Start of Collected material

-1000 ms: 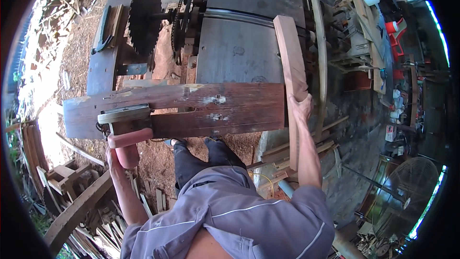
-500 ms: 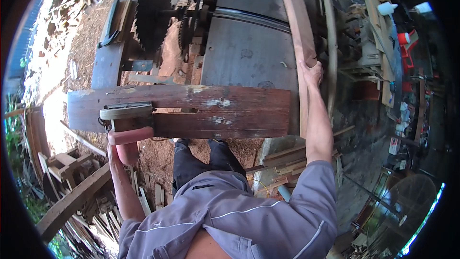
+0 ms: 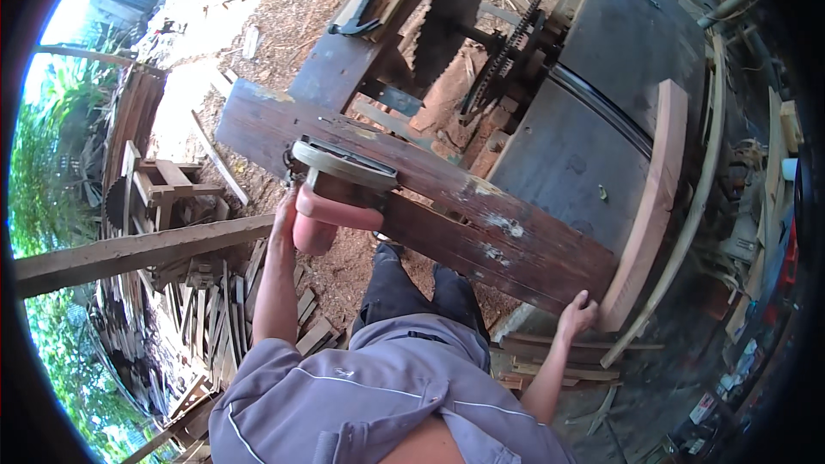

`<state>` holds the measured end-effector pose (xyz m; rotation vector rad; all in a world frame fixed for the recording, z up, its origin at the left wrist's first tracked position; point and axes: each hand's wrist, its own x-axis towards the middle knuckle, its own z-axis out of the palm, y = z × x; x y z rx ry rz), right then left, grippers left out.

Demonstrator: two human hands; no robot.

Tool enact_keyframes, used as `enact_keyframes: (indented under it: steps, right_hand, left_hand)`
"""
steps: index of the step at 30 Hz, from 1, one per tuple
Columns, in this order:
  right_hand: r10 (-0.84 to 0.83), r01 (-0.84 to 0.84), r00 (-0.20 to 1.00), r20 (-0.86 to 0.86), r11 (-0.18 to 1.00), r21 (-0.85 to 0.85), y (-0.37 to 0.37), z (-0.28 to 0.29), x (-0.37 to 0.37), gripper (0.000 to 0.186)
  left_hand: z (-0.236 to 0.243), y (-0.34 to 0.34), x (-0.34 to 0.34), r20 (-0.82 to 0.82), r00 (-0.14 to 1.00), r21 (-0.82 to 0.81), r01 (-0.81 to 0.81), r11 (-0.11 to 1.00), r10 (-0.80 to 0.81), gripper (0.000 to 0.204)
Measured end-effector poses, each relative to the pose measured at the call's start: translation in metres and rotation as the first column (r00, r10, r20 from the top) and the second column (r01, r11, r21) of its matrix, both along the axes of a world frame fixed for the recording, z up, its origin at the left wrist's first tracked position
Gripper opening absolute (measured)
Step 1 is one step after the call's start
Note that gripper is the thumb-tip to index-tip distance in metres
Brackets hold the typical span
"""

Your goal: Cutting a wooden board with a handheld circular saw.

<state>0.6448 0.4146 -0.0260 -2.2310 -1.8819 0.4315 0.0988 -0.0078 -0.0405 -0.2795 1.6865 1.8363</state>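
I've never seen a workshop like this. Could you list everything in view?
Plank: one, reddish-brown, across the middle
Power tool: one, pink and beige, towards the plank's left end
Squared timber: one, light brown, beside the plank's right end
Large circular saw blade: one, dark, top centre
Metal machine plates: two, grey, upper right
Wooden beam: one, brown, left
Wood offcuts: many, brown, lower left
Plants: uncounted, green, far left
Shirt: one, grey, bottom
Left hand: one, bare, beside the power tool
Right hand: one, bare, at the plank's right end
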Motion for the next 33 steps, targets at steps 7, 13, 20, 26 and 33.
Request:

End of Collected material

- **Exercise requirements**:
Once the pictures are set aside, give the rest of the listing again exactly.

- **Solution to the exercise**:
-1000 ms: 
-500 ms: 
+0 ms: 

`<state>` holds the measured end-effector pose (xyz m; rotation vector rad; all in a world frame fixed for the recording, z up, its origin at the left wrist's first tracked position; point and axes: each hand's wrist, its own x-axis towards the middle knuckle, its own z-axis out of the palm, y = z × x; x y z rx ry rz), right then left, grippers left out.

Demonstrator: two human hands; no robot.

Tool enact_keyframes, used as `enact_keyframes: (indented under it: steps, right_hand, left_hand)`
"""
steps: index of the step at 30 Hz, from 1, one per tuple
Columns, in this order:
  right_hand: r10 (-0.84 to 0.83), r01 (-0.84 to 0.84), r00 (-0.20 to 1.00), r20 (-0.86 to 0.86), r11 (-0.18 to 1.00), r21 (-0.85 to 0.85), y (-0.37 to 0.37), z (-0.28 to 0.29), x (-0.37 to 0.37), gripper (0.000 to 0.186)
  left_hand: z (-0.236 to 0.243), y (-0.34 to 0.34), x (-0.34 to 0.34), r20 (-0.82 to 0.82), r00 (-0.14 to 1.00), r21 (-0.82 to 0.81), r01 (-0.81 to 0.81), r11 (-0.11 to 1.00), r10 (-0.80 to 0.81), gripper (0.000 to 0.204)
Measured end-effector poses, each relative to the pose measured at the call's start: translation in metres and rotation as the first column (r00, r10, r20 from the top) and the second column (r01, r11, r21) of its matrix, both along the axes of a world frame fixed for the recording, z up, its origin at the left wrist's first tracked position
Gripper opening absolute (measured)
Step 1 is one step after the call's start
Note that gripper is the thumb-tip to index-tip distance in metres
Brackets hold the typical span
"""

Your goal: Cutting a wooden board with a handheld circular saw.

<state>0.6448 0.4146 -0.0260 -2.2310 -1.8819 0.4315 0.0988 -0.0078 -0.0405 -0.2795 1.6865 1.8363</state>
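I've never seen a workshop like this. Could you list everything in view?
Plank: one, reddish-brown, across the middle
Power tool: one, pink and beige, towards the plank's left end
Squared timber: one, light brown, beside the plank's right end
Large circular saw blade: one, dark, top centre
Metal machine plates: two, grey, upper right
Wooden beam: one, brown, left
Wood offcuts: many, brown, lower left
Plants: uncounted, green, far left
Shirt: one, grey, bottom
Left hand: one, bare, beside the power tool
Right hand: one, bare, at the plank's right end
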Motion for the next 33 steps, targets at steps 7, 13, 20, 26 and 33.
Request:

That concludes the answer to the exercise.